People of the south of Haiti are traumatized and the landscape “complete devastation.” Hurricane Matthew survivors “have never seen anything like this,” Christopher Bessey, the country representative for Haiti for Catholic Relief Services, reports. The Category 4 hurricane was the fiercest storm to make landfall here in 52 years. “They’ve basically lost everything.”
Most of the houses are gone, and those that aren’t are seriously damaged. Schools the region’s children should now be attending have likewise been damaged or destroyed as has other critical civil infrastructure
For the region’s farmers, Hurricane Matthew has been a crop killer; worse Matthew arrived just as they were preparing for rainy season planting. But this year there will be no planting and no harvesting; Matthew has overrun their fields with mud and debris and taken the seed from their homes.
The Associated Press reports one father of six who survived the storm with his family in Las Cayes examining the wreckage of fields he had cultivated for 25 years. His rice was swamped with river water; the family’s mango and breadfruit trees were split like matchsticks; his corn flattened or torn from the ground.
"It is going to take us a long, long time to get back on our feet," the farmer told AP.
Mr. Bessey reports such scenes are common all over the regions in southern Haiti that had been hardest hit by Matthew.
Crop loss in the south is virtually absolute and many crop trees—mango, cocoa and coconut—have been uprooted and thrown flat by the storm. “It’s as though someone went in and clear cut the entire area,” Mr. Bessey says.
“A tree crop like cocoa, they can take three years before it will start producing,” he adds, one small indication of how long the restoration to normalcy in Haiti will be and how much patience it will require.
In the meantime, the Haitian government reports that 1.4 million people will need immediate humanitarian assistance—food, clean water, temporary shelters. Mr. Bessey says C.R.S. teams are moving those commodities into the affected areas.

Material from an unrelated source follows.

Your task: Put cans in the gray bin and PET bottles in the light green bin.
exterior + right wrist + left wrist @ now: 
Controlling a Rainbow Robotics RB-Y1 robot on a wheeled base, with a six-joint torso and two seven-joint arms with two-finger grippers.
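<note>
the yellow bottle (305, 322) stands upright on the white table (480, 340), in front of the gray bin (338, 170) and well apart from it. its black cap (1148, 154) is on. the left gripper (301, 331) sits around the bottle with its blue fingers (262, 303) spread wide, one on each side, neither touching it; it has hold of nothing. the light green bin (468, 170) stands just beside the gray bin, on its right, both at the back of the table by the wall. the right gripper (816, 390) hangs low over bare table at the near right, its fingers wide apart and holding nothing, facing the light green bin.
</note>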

Emergency medical assistance is also urgently required. Reports of cholera are already coming in as water supplies have been swamped and contaminated.
In a situation report filed Oct. 11 by the the Catholic Medical Mission Board, a volunteer reports:
Our country director finally got word from a partner in Jèrèmie [on Oct. 11], where we work at the Gebeau clinic. Communication has been nearly impossible. They asked us to send 50,000 food kits. I don’t know how we will do this. Right now that area isn’t even accessible by car. It will take a helicopter or boat. It took our entire staff a whole day to prepare 1/50th of that. Yet the need for food and clean water is urgent.

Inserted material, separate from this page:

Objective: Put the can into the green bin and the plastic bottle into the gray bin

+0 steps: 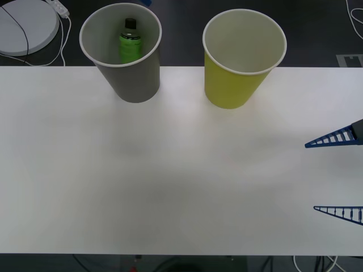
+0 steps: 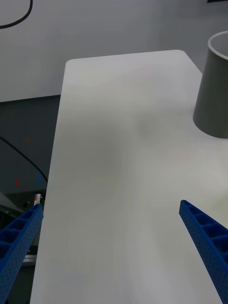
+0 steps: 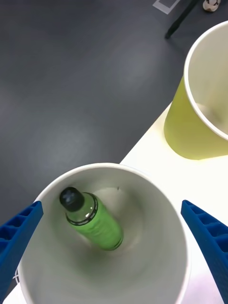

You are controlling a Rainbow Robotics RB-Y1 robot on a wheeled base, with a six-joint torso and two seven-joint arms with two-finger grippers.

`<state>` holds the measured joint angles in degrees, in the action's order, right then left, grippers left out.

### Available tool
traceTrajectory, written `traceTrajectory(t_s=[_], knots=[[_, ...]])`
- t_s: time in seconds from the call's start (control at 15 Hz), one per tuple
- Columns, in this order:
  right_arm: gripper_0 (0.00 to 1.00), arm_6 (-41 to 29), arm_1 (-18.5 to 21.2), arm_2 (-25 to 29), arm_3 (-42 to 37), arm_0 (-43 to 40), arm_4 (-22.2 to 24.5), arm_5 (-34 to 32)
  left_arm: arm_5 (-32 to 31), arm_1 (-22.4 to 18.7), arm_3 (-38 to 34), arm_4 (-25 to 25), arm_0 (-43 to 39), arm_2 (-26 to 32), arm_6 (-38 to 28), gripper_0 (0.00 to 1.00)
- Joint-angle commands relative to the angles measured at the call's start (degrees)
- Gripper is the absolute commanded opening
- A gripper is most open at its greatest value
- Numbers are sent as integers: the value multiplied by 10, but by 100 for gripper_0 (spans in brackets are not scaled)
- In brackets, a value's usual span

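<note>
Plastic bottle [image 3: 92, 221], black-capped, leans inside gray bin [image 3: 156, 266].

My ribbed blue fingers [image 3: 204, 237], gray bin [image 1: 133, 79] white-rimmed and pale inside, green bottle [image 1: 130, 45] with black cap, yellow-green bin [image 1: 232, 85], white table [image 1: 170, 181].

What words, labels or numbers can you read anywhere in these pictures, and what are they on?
No text can be read.
The plastic bottle inside the gray bin: its green label carries faint print, too small and blurred to read.
The green bin: plain, no print.
The gray bin: plain, no print.
The table: no markings.
</note>
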<state>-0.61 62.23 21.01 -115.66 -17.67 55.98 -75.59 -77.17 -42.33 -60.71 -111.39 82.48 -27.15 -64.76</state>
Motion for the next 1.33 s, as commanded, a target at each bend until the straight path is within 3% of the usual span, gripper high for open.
traceTrajectory(t_s=[0.07, 0.33, 0.67, 0.87, 1.13, 1.33], knots=[[100, 0, 0, 0, 0, 0, 0, 0, -1, 0, 0, 1, 0, 1, -1, 100], [100, 0, 0, 0, 0, 0, 0, 0, -3, -6, -1, 9, 0, -1, 2, 100], [100, 0, 0, 0, 0, 0, 0, 0, -3, -44, -49, 36, -5, -41, -20, 100], [100, 0, 0, 0, 0, 0, 0, 0, 10, -74, -141, 40, -54, -33, -75, 100], [100, 0, 0, 0, 0, 0, 0, 0, 15, -122, -220, 59, -101, -25, -77, 100], [100, 0, 0, 0, 0, 0, 0, 0, 17, -152, -281, 77, -154, 13, -78, 100]])
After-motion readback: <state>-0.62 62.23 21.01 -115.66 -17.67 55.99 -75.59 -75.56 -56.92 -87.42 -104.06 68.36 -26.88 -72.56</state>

The official death toll is 473, though local officials have reported figures suggesting it will eventually be higher, and the homes of more than 120,000 families were damaged or destroyed.It will take months, if not years for recovery in the region, according to Mr. Bessey. “That’s assuming there is the right level of assistance.” He likens the completeness of the destructive force of the hurricane to the devastation of the 2010 earthquake. He is hopeful that in the coming weeks C.R.S. teams can begin long-term planning and the rebuilding of permanent homes for the people in Jèrèmie and other hard-hit communities.
The effort to rebuild after Matthew will demand a similar humanitarian response, he says. He is already worried that global media will move to a new crisis, “if it hasn’t already,” before the resources necessary for such an effort can be mustered.
“We’ve gotten great support from the Catholic bishops of the U.S.,” he says. “They’re making sure that the call goes out through the diocese and parishes, and we do hope that the story isn’t forgotten now.”